= County of Manresa =

The County of Manresa (Comtat de Manresa, Condado de Manresa) is the western extremity of the County of Osona, divided into the Moianès and Bages. Through the Reconquista, Manresa was extended as far as Anoia, Segarra, and Urgell.

The castle at Manresa dates from the last quarter of the ninth century. In that period, the region, depopulated since the rebellion of Aissó in 826, was repopulated by settlers from the overpopulated regions of Pallars and Cerdanya. The repopulated regions came under the control of Wilfred the Hairy, who gave them their ecclesiastical and political organisation.

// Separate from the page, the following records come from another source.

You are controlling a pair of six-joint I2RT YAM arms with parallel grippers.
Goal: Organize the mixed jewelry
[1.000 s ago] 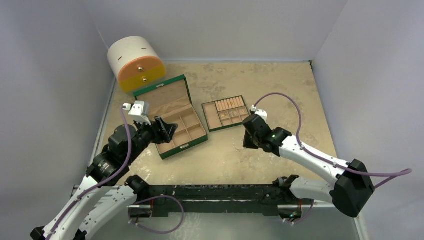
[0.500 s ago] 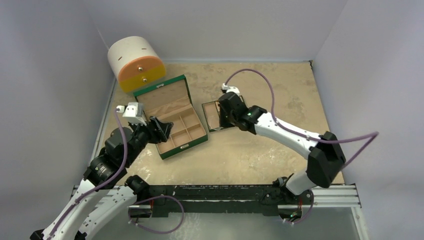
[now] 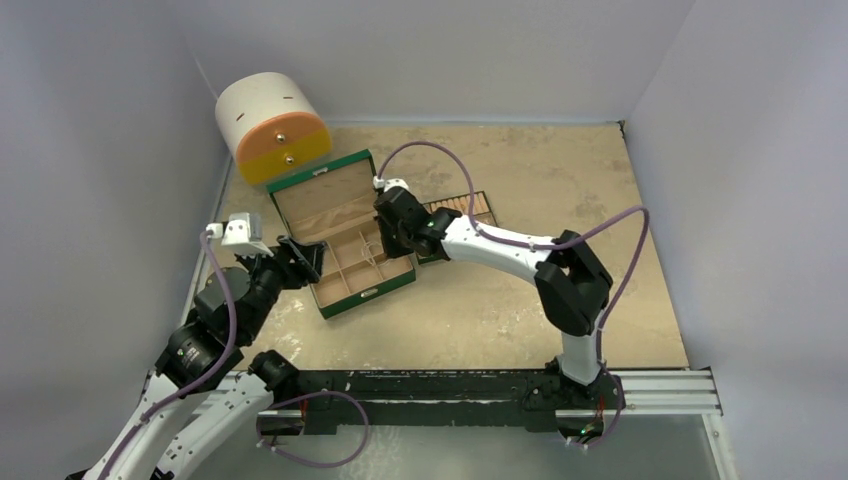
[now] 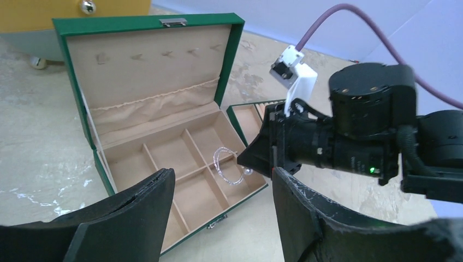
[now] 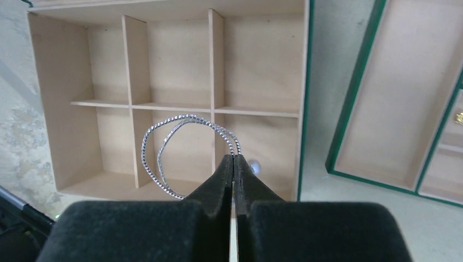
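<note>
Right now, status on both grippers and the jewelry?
Right gripper shut on silvery hoop, over green box compartments. Left gripper open, empty, near box. No obstruction seen.

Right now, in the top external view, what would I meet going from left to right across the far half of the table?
Round white-and-orange drawer case → open green tan-lined compartment box → flat green divided tray, partly hidden.

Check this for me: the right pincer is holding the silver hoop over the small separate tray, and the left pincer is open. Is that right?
Not quite. The right pincer holds the silver hoop over the divided compartments of the open green box, not over the small tray, which lies beside it; the right wrist view shows this. The left pincer is open.
</note>
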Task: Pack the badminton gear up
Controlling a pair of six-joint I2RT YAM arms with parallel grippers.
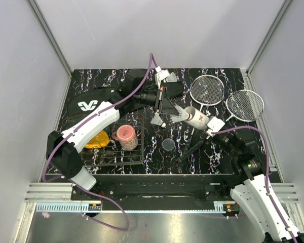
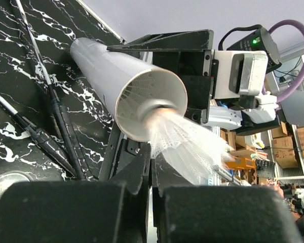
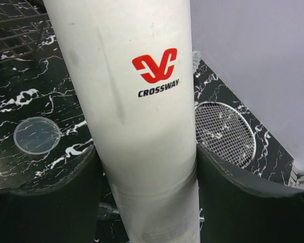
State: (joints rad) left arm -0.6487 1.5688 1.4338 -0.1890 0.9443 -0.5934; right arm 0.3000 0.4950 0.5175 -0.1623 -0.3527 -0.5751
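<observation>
The white tube (image 3: 142, 126) sits pinched between the right jaws, above the worktop (image 3: 10, 86). A shuttlecock (image 2: 192, 147) pokes from its open mouth, just ahead of the left jaws; whether those pinch it, I cannot tell.

The overhead view looks steeply down from the near edge over the whole worktop (image 1: 159, 161). The left wrist view stares close into the white tube (image 2: 104, 68) mouth. The right wrist view hugs that same tube's side.
</observation>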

The Valle de Lord was attached to the County of Urgell and the pagus of Berga (Berguedà) to the County of Cerdanya, but the region of the Ripollès, the Lluçanès, the Plana de Vic, and the Guilleries were structured around the city of Ausa, a region which in ancient times had been ethnically distinct, inhabited by the Ausetani. The County of Ausona was thus born and to it Wilfred attached the Moianés and Bages, which already had their own traditional capital, Manresa, which had historically been the region of the Lacetani.

From the year 906, it is clear from documents that Manresa never possessed any judicial or administrative significance — it never had a viscount — rather it was a geographical unit solely. The centre of Manresa was the pagus of the same name. The most notable difference between Manresa and the rest of Ausona was due to privileges granted by King Odo in 889 and 890 whereby he gave Manresa the right, because of its position on the front line against Moorish aggression, to build towers of defence called manresanas or manresanes. Manresa fell into disuse as a term in the twelfth century, when the county was divided into veguerias.